Christian MP David Amess was attending his regular duties in his local circumscription in a Methodist Church in Essex on 15. October, when a 25 years-old British citizen of Somali origin stabbed him to death. Soon after, the killer Ali Harbi Ali was arrested. An Anti-terrorism unit is investigating the case, given that the perpetrator has been identified as a radicalized Islamist. This murder is a direct attack on the Christian beliefs that David Amess represented. Prime Minister Boris Johnson visited the Methodist Church where the incident happened, accompanied by the Home Secretary, Priti Patel, and leader of the Opposition, Keir Starmer. People have been gathering for candlelit vigils in Leigh-on-Sea and have held church services in his memory.
During the yearly Freshers' Fair at the Oxford University, the stand of the Pro-life group "Oxford Students For Life" (OSFL) was removed by other students and activists, who threw their material into a trash bin and completely removed it from the event.
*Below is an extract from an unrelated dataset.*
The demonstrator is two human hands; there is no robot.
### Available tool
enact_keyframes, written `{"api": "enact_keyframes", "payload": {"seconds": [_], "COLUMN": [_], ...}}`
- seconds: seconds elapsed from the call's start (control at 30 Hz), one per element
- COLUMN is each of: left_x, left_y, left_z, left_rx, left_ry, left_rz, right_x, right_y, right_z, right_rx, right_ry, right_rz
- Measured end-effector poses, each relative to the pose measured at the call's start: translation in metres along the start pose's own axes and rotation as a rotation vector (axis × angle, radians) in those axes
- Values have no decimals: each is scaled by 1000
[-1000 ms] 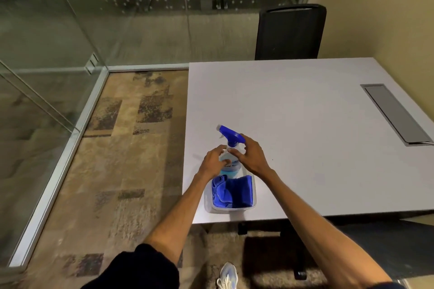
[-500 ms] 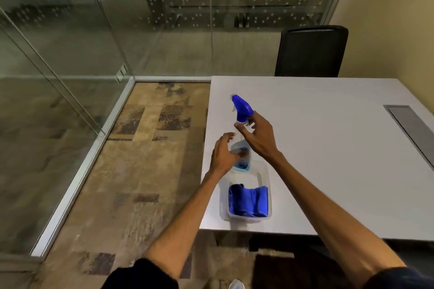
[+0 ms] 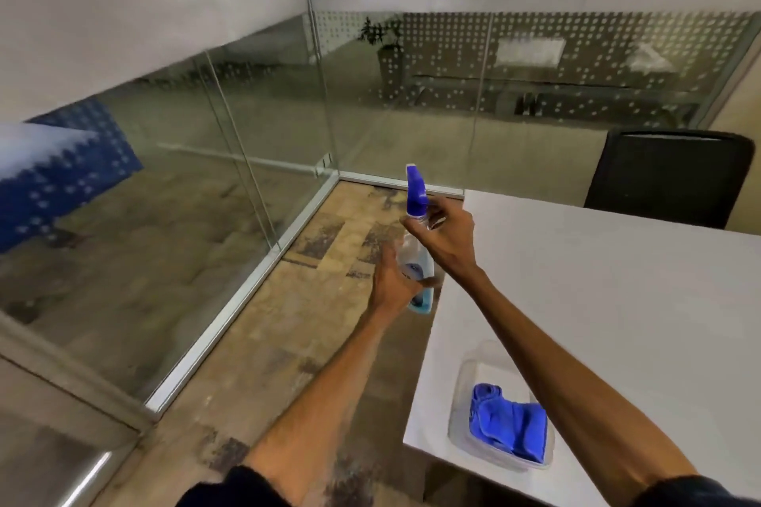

The students also refused to let them reinstall their stand and threatened them with tearing it down again. The group had already been criticized on the internet, as they posted some photos of their stand. The "Oxford Feminist Society" made a statement that the presence of a pro-life organization was a "threat to the safety, health, and autonomy of women", which was backed by the Students Union. The University of Oxford condemned the censorship and harassment of the pro-life group by stating that the university had a long history of protecting free speech.
Mrs. Onuoha worked at Croydon University Hospital in London for many years as a nurse and has been wearing a golden cross necklace for 40 years without any problems. During the last two years, she started being pressured to remove her cross. Her necklace was considered "too visible" and posed a ‘risk of injury or infection’, despite the jewelry pieces of other medical staff not being criticized. After her repeated refusal, Mrs. Onuoha faced an investigation, was suspended, and relegated to work as a receptionist, and was told not to mention the reason for her relegation. With help of the Christian Legal Center (CLC), she is confronting the Hospital for harassment and discrimination.